----- PROVIDED DATA

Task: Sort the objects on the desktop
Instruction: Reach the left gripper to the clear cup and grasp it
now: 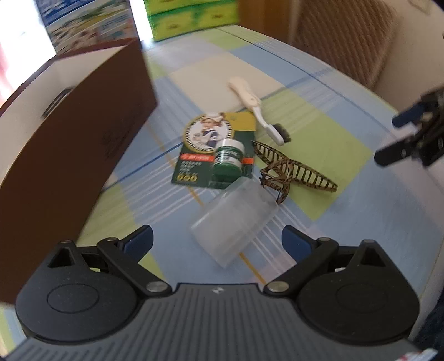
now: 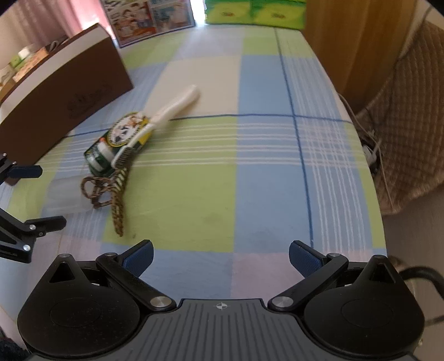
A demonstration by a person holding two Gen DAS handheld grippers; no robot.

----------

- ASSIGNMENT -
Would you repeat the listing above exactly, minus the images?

- TASK RESULT -
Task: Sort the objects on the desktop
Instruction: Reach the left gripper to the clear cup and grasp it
now: 
now: 
A demonstration by a person holding two Gen DAS handheld grippers; no robot.

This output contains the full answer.